**ASSIGNED TASK**
Repeat nothing but the lines below running from the one containing "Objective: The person" to the one containing "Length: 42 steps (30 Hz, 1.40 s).". Keep both end lines.

**RECORDS FOR THE TASK**
━━━
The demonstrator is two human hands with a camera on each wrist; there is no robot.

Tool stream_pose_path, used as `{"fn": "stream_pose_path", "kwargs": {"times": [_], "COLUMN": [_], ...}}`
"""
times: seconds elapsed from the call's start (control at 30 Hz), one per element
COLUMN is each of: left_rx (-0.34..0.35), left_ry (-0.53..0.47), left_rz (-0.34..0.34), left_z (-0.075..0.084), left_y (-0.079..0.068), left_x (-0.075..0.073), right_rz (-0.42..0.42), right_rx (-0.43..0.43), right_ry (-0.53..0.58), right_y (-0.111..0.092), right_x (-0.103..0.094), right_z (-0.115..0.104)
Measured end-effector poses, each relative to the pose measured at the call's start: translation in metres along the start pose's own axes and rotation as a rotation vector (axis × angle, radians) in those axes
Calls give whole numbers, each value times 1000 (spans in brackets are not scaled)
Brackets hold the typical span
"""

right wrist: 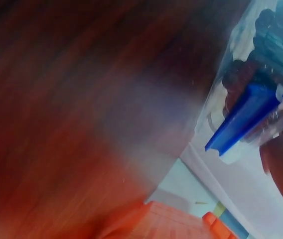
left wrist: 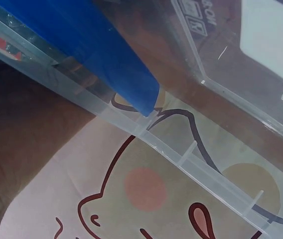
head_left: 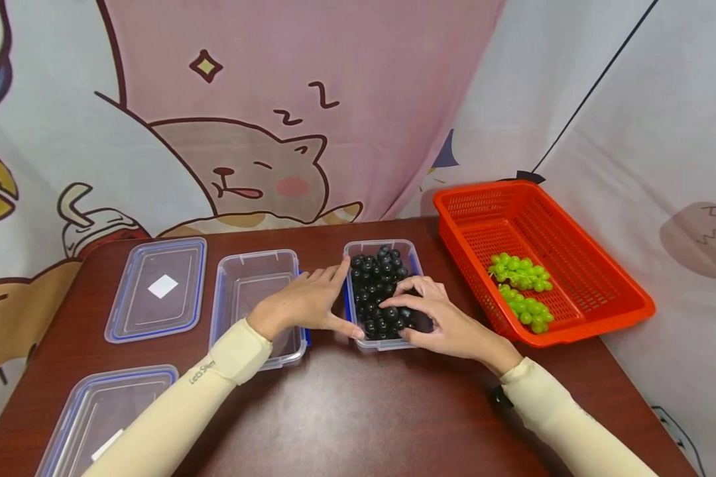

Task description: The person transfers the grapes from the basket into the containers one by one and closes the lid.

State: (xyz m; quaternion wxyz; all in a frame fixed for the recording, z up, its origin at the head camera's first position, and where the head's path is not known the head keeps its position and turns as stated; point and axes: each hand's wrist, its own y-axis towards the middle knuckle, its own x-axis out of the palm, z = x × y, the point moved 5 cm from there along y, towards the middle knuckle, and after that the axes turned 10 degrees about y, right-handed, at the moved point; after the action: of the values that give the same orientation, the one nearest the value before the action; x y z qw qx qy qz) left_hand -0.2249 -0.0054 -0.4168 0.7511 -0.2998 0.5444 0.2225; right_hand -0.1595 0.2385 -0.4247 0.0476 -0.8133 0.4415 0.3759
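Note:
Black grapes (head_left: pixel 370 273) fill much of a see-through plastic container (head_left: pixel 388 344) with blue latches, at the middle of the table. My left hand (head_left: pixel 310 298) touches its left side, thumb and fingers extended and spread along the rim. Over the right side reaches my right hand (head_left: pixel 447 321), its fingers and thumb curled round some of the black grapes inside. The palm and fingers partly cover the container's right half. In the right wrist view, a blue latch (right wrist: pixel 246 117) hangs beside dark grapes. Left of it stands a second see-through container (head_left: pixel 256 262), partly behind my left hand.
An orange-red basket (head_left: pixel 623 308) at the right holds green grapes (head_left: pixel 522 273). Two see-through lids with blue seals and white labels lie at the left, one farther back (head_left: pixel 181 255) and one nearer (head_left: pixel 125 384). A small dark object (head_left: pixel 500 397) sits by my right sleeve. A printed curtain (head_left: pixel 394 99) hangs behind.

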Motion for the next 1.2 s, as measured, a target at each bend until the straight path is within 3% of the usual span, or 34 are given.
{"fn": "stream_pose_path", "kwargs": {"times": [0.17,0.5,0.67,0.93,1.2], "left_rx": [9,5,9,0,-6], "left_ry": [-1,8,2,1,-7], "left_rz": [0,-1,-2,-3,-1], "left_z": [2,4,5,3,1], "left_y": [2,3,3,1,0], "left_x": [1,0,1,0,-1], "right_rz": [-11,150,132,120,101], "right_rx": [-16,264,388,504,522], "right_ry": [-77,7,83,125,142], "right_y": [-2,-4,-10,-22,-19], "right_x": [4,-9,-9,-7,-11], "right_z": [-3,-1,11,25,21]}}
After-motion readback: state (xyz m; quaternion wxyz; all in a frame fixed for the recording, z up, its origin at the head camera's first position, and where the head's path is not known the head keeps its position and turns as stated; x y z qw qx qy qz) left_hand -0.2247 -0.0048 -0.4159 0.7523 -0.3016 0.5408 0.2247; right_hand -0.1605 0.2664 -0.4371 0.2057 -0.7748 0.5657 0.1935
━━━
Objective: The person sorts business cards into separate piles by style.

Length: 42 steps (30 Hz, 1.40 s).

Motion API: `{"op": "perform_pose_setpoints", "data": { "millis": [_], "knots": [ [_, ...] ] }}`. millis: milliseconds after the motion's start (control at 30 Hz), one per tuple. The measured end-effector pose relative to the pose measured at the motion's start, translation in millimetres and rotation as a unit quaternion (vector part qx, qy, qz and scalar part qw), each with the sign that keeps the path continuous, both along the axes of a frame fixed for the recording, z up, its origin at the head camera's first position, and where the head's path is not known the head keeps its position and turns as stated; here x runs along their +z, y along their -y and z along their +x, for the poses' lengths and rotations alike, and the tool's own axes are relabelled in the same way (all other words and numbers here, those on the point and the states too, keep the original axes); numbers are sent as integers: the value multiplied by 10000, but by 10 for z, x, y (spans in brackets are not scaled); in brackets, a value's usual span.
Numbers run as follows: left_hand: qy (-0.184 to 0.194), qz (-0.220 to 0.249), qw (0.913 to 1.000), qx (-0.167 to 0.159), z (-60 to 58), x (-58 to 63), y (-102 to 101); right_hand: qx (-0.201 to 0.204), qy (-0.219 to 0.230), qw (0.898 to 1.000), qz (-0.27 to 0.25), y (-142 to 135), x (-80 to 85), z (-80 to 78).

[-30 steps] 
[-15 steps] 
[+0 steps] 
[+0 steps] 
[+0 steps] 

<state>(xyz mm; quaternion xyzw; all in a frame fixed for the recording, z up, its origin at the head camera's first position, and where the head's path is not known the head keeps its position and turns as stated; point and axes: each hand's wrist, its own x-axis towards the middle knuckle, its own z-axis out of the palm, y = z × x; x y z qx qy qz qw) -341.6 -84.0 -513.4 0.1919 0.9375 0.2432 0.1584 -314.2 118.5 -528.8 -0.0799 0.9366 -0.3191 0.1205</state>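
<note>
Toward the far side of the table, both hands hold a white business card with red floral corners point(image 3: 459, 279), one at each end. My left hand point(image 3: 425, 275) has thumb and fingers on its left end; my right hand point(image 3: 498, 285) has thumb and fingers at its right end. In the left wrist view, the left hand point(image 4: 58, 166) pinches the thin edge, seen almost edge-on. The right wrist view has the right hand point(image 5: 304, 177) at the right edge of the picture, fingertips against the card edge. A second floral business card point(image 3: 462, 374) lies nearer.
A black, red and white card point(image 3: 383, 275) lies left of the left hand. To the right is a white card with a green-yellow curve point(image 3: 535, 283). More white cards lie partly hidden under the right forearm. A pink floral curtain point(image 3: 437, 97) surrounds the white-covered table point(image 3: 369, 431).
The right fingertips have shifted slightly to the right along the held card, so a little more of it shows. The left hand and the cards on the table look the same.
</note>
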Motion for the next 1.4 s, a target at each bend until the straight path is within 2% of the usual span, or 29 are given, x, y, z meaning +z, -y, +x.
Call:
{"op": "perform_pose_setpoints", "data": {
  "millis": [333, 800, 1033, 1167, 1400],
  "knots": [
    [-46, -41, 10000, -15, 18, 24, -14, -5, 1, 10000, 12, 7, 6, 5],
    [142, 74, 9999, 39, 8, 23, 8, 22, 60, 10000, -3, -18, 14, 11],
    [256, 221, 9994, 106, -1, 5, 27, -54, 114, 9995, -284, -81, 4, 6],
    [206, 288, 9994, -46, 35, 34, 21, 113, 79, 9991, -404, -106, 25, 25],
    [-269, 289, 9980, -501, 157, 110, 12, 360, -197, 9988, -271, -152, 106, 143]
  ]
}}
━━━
**EXERCISE SOLUTION**
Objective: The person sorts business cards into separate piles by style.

Length: 42 steps (30 Hz, 1.40 s).

That finishes the output for this exercise.